- [Problem statement]:
Below are records; work out how many of their lines contain the word "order" and reply with the number only.

- [Exercise materials]:
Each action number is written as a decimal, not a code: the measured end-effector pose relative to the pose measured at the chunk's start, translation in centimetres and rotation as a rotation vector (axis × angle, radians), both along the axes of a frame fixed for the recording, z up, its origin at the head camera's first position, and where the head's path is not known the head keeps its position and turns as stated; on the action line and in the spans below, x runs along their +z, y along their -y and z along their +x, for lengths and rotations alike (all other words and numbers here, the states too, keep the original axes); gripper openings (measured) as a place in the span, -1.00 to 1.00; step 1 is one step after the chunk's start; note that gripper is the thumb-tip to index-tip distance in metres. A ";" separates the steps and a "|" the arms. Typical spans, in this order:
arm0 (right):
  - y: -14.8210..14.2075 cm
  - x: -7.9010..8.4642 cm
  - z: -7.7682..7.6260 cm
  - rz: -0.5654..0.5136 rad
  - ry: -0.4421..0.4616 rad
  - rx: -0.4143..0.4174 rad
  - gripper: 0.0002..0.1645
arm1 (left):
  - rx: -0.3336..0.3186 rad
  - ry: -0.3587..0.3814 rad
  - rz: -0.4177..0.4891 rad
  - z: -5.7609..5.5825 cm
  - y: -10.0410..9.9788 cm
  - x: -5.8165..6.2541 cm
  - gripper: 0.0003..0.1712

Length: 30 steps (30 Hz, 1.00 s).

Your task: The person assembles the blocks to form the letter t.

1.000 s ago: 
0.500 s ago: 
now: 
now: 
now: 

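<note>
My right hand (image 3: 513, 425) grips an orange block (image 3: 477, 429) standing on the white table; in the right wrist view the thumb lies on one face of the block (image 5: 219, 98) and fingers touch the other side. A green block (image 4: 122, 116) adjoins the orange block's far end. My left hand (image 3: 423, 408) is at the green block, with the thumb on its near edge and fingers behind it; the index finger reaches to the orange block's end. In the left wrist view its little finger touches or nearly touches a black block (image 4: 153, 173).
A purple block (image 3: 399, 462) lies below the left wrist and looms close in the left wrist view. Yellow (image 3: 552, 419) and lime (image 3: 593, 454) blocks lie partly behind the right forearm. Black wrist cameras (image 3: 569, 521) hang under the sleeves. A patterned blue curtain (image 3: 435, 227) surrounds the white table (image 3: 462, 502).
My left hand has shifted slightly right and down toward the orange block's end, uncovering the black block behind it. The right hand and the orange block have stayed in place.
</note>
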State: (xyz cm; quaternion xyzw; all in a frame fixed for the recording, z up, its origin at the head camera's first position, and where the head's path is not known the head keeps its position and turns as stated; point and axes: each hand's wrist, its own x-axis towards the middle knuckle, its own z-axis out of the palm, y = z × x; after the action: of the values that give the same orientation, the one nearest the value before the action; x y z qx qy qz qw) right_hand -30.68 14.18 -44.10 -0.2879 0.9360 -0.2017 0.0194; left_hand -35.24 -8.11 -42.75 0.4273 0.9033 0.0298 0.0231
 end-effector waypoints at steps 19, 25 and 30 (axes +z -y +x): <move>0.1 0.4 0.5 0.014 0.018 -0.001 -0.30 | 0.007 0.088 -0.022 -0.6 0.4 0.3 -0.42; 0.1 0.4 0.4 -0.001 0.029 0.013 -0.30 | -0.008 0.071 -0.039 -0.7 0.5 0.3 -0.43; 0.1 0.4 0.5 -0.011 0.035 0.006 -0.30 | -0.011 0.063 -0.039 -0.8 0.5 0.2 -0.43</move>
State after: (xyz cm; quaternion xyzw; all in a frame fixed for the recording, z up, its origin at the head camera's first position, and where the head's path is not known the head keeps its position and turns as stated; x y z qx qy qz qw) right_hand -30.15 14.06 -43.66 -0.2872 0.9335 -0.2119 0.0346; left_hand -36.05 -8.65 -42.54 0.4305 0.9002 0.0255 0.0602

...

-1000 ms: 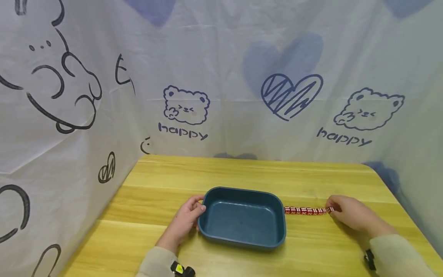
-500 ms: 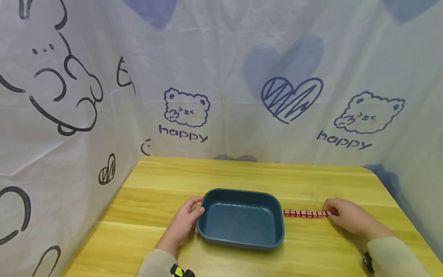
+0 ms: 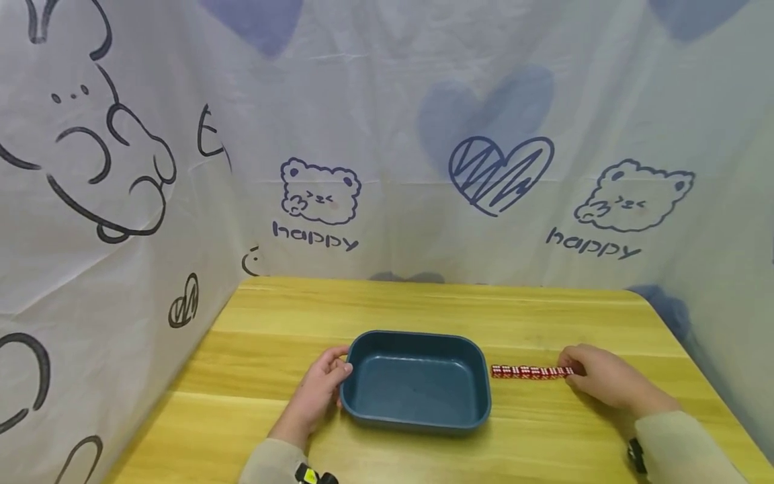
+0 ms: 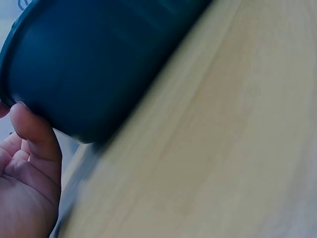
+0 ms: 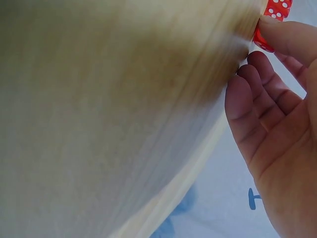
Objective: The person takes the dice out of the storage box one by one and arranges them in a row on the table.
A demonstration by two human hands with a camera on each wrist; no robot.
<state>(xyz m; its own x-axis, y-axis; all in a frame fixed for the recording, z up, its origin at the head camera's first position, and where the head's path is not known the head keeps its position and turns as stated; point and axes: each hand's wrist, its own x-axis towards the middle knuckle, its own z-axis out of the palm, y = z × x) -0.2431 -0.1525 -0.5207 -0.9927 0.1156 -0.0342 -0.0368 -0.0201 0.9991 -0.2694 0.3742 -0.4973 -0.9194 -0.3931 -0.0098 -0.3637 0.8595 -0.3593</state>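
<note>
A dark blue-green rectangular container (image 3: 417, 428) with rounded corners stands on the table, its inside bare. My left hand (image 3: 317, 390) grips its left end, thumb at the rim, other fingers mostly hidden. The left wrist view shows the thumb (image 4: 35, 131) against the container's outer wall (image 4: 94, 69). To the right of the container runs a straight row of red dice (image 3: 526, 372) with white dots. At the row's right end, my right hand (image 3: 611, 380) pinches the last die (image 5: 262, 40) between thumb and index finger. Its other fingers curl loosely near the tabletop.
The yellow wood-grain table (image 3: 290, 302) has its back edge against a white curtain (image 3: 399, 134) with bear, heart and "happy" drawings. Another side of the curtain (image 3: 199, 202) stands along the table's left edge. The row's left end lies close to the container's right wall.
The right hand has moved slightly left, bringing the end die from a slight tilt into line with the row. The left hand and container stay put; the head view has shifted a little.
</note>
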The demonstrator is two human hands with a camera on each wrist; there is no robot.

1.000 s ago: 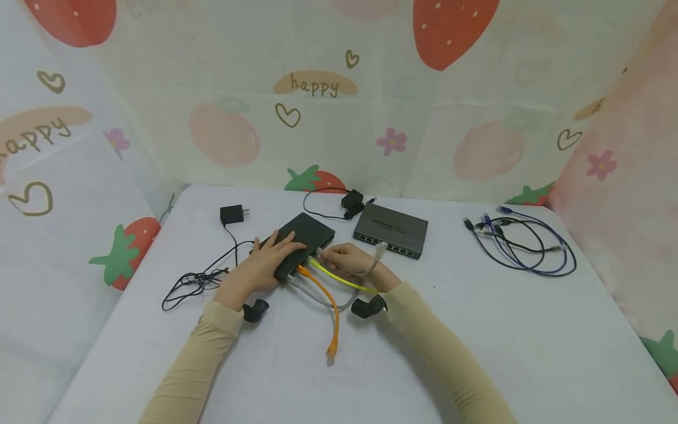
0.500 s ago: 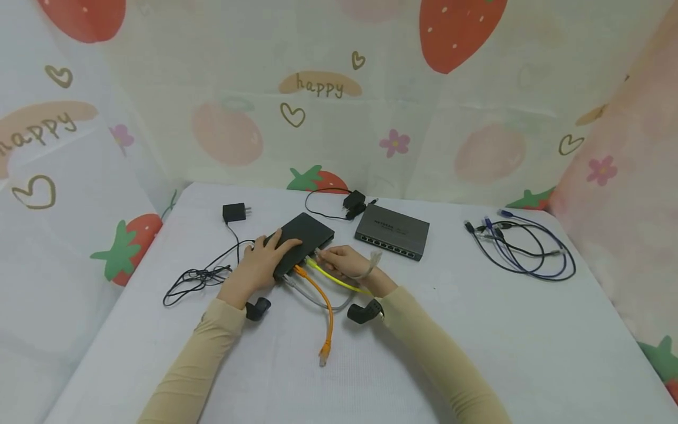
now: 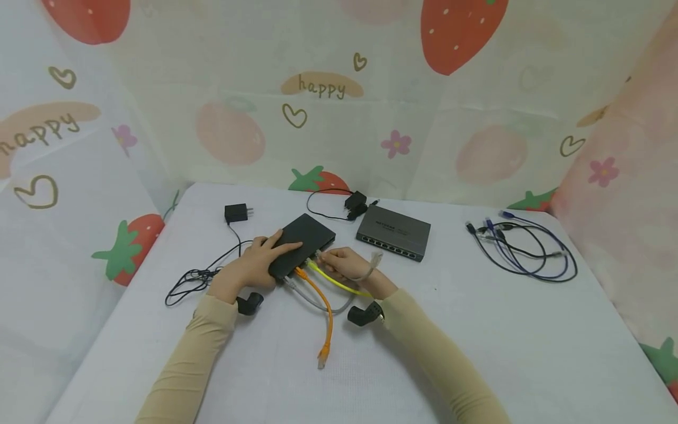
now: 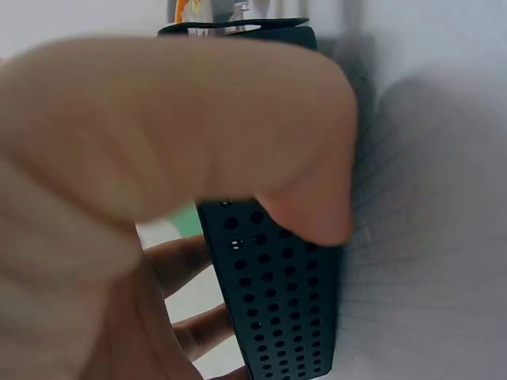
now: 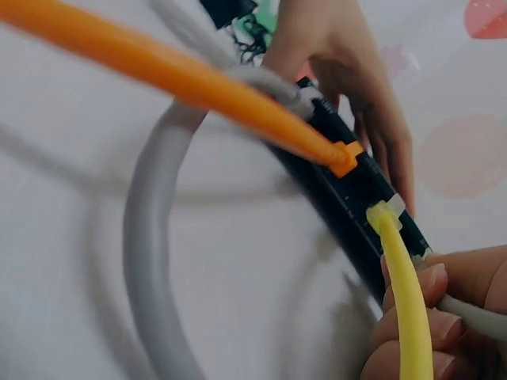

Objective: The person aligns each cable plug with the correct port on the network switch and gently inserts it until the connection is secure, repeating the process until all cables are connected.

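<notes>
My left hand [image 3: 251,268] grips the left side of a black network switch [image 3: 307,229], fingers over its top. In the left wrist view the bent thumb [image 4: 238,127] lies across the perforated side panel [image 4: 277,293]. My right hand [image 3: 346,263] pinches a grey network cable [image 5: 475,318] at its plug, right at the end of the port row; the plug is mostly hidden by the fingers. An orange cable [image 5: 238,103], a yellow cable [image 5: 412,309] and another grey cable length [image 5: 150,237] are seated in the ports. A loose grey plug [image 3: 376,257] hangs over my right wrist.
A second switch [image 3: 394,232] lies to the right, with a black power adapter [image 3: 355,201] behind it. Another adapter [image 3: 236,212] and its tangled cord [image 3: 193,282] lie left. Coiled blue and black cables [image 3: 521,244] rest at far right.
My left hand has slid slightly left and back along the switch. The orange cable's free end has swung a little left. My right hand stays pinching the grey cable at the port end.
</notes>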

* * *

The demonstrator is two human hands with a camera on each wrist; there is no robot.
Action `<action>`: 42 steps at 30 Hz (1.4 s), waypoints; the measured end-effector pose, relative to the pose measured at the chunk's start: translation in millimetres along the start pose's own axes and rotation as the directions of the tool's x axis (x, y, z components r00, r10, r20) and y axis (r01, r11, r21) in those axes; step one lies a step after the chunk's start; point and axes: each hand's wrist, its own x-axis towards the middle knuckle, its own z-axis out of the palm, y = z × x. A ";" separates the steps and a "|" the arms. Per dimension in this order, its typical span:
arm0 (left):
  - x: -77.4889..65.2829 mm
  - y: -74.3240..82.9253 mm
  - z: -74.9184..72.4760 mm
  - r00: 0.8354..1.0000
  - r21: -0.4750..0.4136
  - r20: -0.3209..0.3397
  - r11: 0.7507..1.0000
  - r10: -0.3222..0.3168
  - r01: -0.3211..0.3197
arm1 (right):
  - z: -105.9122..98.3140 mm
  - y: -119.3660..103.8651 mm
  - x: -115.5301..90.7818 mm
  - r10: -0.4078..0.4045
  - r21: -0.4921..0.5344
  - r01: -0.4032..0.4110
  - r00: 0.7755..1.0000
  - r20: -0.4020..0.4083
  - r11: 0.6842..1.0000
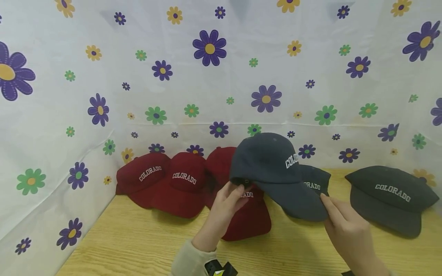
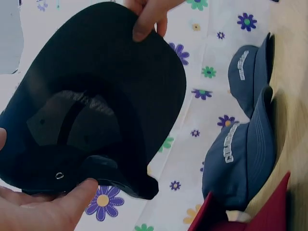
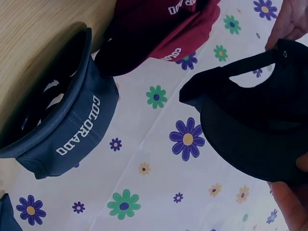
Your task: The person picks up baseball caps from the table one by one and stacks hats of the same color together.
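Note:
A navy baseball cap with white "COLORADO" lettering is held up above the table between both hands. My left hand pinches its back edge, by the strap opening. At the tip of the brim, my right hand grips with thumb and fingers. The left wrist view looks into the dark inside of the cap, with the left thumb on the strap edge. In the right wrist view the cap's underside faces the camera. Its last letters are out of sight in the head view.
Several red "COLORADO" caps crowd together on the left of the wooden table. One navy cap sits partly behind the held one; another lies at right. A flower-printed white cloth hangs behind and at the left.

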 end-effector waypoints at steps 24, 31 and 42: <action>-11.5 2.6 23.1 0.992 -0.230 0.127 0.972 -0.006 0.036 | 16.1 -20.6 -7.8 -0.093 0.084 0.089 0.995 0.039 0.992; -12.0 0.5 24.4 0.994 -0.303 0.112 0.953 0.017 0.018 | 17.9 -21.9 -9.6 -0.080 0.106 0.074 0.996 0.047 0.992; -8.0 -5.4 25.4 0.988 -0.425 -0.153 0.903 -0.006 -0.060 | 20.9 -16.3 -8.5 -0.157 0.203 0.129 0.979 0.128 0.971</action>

- [Answer to this task]:
2